WHAT TO PRODUCE: When you copy the material, keep each line exactly as it appears.

***** INPUT FOR THIS TASK

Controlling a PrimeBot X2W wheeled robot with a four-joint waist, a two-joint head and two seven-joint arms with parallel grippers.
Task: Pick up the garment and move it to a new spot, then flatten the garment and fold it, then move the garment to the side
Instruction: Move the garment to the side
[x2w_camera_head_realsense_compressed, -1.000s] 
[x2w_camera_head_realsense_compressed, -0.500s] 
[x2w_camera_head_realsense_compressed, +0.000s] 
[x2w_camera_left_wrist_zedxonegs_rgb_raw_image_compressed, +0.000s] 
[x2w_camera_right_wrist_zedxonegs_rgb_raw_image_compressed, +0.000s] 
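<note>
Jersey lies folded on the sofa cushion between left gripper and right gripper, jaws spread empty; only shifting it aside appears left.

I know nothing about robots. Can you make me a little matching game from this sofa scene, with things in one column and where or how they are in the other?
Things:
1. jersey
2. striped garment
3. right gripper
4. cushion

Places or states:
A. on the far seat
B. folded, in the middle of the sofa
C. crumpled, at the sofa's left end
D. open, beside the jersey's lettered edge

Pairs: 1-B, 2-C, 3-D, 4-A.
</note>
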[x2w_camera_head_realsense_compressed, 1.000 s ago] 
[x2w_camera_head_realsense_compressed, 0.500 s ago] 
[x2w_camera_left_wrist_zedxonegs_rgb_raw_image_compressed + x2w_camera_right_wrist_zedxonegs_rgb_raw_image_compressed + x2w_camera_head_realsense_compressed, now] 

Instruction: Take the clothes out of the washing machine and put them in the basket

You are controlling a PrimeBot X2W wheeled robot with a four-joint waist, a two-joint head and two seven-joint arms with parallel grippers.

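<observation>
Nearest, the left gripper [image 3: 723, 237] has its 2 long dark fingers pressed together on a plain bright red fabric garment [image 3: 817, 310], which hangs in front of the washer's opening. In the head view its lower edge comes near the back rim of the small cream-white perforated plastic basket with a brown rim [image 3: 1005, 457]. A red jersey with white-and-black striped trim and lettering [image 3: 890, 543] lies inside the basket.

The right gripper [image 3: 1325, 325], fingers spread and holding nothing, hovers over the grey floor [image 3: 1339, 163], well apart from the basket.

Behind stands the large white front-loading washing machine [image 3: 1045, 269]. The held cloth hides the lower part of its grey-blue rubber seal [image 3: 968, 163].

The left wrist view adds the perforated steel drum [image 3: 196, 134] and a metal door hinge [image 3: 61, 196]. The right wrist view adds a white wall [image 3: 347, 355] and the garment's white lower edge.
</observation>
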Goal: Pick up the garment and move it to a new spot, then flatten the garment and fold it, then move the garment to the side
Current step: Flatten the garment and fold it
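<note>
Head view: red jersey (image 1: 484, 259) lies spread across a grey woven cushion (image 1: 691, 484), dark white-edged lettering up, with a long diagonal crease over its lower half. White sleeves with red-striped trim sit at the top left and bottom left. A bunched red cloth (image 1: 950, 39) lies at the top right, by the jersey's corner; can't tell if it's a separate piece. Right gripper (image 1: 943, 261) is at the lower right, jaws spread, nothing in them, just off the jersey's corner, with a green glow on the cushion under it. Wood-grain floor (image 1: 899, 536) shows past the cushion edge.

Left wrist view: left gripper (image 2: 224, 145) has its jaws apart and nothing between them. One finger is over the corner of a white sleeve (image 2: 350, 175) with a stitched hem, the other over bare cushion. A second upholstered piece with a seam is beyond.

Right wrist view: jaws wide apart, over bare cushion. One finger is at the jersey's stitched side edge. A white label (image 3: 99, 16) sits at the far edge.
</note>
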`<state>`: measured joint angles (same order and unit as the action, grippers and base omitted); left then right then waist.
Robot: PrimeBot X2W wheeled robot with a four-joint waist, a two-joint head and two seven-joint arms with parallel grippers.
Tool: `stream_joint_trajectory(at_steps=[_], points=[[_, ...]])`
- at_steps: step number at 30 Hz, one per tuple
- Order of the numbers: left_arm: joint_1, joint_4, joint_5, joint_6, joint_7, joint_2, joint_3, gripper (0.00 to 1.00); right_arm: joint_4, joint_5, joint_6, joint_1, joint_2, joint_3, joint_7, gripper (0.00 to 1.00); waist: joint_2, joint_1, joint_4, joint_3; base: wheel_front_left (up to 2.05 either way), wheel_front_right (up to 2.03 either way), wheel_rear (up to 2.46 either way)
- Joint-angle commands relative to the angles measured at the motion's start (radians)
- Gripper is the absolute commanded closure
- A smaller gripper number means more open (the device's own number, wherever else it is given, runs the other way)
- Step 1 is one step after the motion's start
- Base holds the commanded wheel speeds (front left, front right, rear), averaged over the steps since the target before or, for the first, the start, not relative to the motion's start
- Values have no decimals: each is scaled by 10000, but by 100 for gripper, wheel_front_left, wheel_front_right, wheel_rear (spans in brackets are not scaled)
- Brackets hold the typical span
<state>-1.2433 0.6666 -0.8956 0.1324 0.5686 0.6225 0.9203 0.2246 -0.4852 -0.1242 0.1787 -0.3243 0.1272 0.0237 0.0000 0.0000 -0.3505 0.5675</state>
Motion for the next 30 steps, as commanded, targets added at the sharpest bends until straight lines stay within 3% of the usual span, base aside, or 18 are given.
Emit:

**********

RESPONSE AREA:
Controlling a PrimeBot X2W wheeled robot with a four-joint waist, a two-joint head and two seven-joint arms with parallel grippers.
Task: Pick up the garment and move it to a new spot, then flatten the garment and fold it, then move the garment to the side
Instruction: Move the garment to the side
[x2w_camera_head_realsense_compressed, -1.000s] 
[x2w_camera_head_realsense_compressed, -0.500s] 
[x2w_camera_head_realsense_compressed, +0.000s] 
[x2w_camera_left_wrist_zedxonegs_rgb_raw_image_compressed, +0.000s] 
[x2w_camera_right_wrist_zedxonegs_rgb_raw_image_compressed, +0.000s] 
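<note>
Jersey lies folded on the sofa cushion between left gripper and right gripper, jaws spread empty; only shifting it aside appears left.

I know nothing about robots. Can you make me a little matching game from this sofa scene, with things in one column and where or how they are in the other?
Things:
1. jersey
2. striped garment
3. right gripper
4. cushion

Places or states:
A. on the far seat
B. folded, in the middle of the sofa
C. crumpled, at the sofa's left end
D. open, beside the jersey's lettered edge

Pairs: 1-B, 2-C, 3-D, 4-A.
</note>
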[x2w_camera_head_realsense_compressed, 1.000 s ago] 
[x2w_camera_head_realsense_compressed, 0.500 s ago] 
[x2w_camera_left_wrist_zedxonegs_rgb_raw_image_compressed + x2w_camera_right_wrist_zedxonegs_rgb_raw_image_compressed + x2w_camera_head_realsense_compressed, now] 

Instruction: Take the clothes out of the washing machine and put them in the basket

You are controlling a PrimeBot X2W wheeled robot with a four-joint waist, a two-joint head and two seven-joint arms with parallel grippers.

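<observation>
Nearest, the left gripper [image 3: 723, 237] has its 2 long dark fingers pressed together on a plain bright red fabric garment [image 3: 817, 310], which hangs in front of the washer's opening. In the head view its lower edge comes near the back rim of the small cream-white perforated plastic basket with a brown rim [image 3: 1005, 457]. A red jersey with white-and-black striped trim and lettering [image 3: 890, 543] lies inside the basket.

The right gripper [image 3: 1325, 325], fingers spread and holding nothing, hovers over the grey floor [image 3: 1339, 163], well apart from the basket.

Behind stands the large white front-loading washing machine [image 3: 1045, 269]. The held cloth hides the lower part of its grey-blue rubber seal [image 3: 968, 163].

The left wrist view adds the perforated steel drum [image 3: 196, 134] and a metal door hinge [image 3: 61, 196]. The right wrist view adds a white wall [image 3: 347, 355] and the garment's white lower edge.
</observation>
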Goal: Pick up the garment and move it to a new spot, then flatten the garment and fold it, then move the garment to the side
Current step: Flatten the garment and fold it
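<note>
Head view: red jersey (image 1: 484, 259) lies spread across a grey woven cushion (image 1: 691, 484), dark white-edged lettering up, with a long diagonal crease over its lower half. White sleeves with red-striped trim sit at the top left and bottom left. A bunched red cloth (image 1: 950, 39) lies at the top right, by the jersey's corner; can't tell if it's a separate piece. Right gripper (image 1: 943, 261) is at the lower right, jaws spread, nothing in them, just off the jersey's corner, with a green glow on the cushion under it. Wood-grain floor (image 1: 899, 536) shows past the cushion edge.

Left wrist view: left gripper (image 2: 224, 145) has its jaws apart and nothing between them. One finger is over the corner of a white sleeve (image 2: 350, 175) with a stitched hem, the other over bare cushion. A second upholstered piece with a seam is beyond.

Right wrist view: jaws wide apart, over bare cushion. One finger is at the jersey's stitched side edge. A white label (image 3: 99, 16) sits at the far edge.
</note>
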`<state>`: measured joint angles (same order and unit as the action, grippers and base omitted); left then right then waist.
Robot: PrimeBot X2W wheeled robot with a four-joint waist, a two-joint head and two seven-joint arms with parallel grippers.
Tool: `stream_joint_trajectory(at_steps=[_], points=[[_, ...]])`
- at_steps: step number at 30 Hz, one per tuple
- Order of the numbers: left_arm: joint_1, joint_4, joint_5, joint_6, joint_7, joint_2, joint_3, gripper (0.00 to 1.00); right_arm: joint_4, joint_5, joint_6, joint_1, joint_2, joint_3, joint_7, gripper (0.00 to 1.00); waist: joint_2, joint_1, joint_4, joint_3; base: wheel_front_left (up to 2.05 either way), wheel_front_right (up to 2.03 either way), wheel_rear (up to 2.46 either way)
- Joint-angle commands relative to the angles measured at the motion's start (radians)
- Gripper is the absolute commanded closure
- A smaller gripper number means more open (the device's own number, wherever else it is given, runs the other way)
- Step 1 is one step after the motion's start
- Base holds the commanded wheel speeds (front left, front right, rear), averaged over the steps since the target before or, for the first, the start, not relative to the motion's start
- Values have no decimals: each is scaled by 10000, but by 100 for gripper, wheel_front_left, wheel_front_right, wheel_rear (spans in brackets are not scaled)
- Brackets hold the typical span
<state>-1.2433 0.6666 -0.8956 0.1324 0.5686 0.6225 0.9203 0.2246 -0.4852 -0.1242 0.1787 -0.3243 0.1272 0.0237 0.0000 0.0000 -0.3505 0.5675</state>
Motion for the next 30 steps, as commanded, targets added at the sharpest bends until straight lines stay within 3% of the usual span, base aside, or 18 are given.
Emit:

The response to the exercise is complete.